Computer Architecture

  • Four main architectures:

    • Single Instruction Single Data (SISD)
    • Single Instruction Multiple Data (SIMD)
    • Multiple Instruction Single Data (MISD)
    • Multiple Instruction Multiple Data (MIMD)
  • On architectural level, they are trying to: decrease latency, increase bandwidth, increase throughput

    • Latency: the time it takes for an operation to start and complete, and is commonly expressed in microseconds.
    • Bandwidth: the amount of data that can be processed per unit of time, commonly expressed as megabytes/sec or gigabytes/sec.
    • Throughput: the amount of operations that can be processed per unit of time, commonly expressed as gflops.
  • A multi-node system is often referred to as clusters.

  • Single Instruction Multiple Thread (SIMT): NVIDIA’s term for the combination of all four main architectures.

Heterogeneous Architecture

  • Each hardware performs tasks it does the best.
  • Host code runs on CPUs and device code runs on GPUs.
  • GPU is a type of hardware accelerator.

Paradigm of Heterogeneous Computing

  • CPU is preferred for small data size, low level of parallelism computing.
  • GPU is preferred for large data size, high level of parallelism computing.
  • GPU threads are extremely lightweight, context switch is almost instantaneous; in contrast, CPU threads are heavyweight, context switch is slow and expensive.

CUDA: A Platform for Heterogeneous Computing

  • Runtime API vs.
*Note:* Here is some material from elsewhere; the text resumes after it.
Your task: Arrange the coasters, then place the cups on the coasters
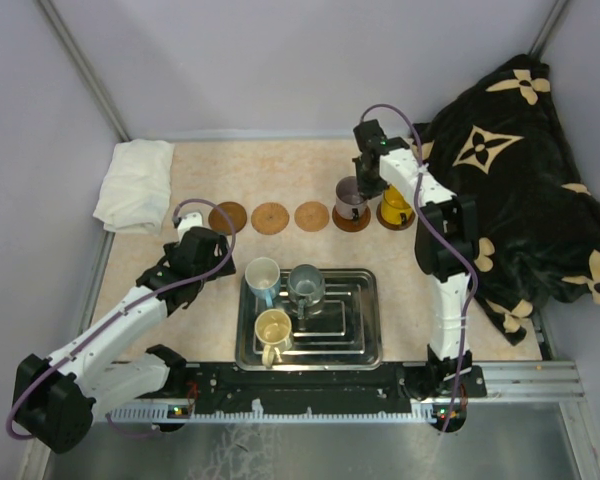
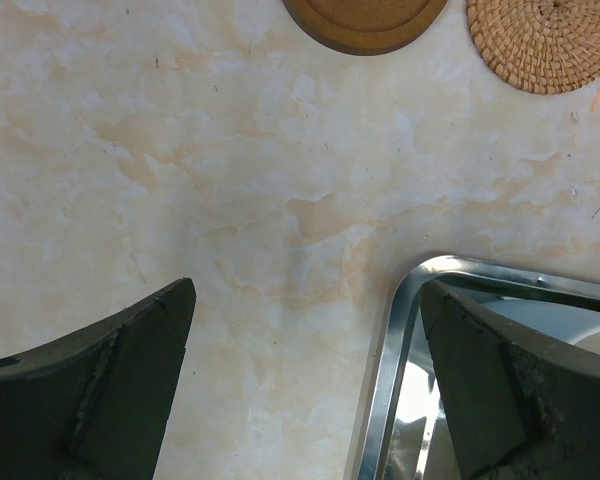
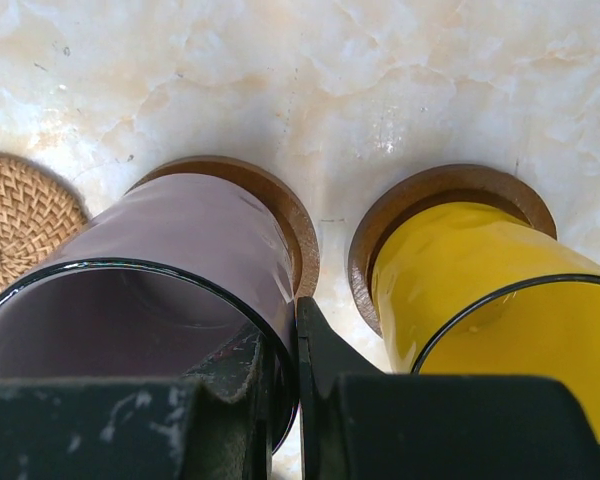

Driver API: no noticeable performance difference, cannot mix together.
  • The device code is written using CUDA C extended with keywords for labeling data-parallel functions, called kernels.
  • You can create or extend programming languages with support for GPU acceleration using the CUDA Compiler SDK.

“Hello World” from GPU

#include <cstdio>

__global__ void helloFromGPU(void) {
  char str[] {"Hello from GPU!"};
  printf("%s (thread %d)\n", str, threadIdx.x);

int main(int argc, const char* argv[]) {

  // Triple angle brackets mark a call from the host thread to the code on the device side.
  // A kernel's executed by an array of threads and all threads run the same code.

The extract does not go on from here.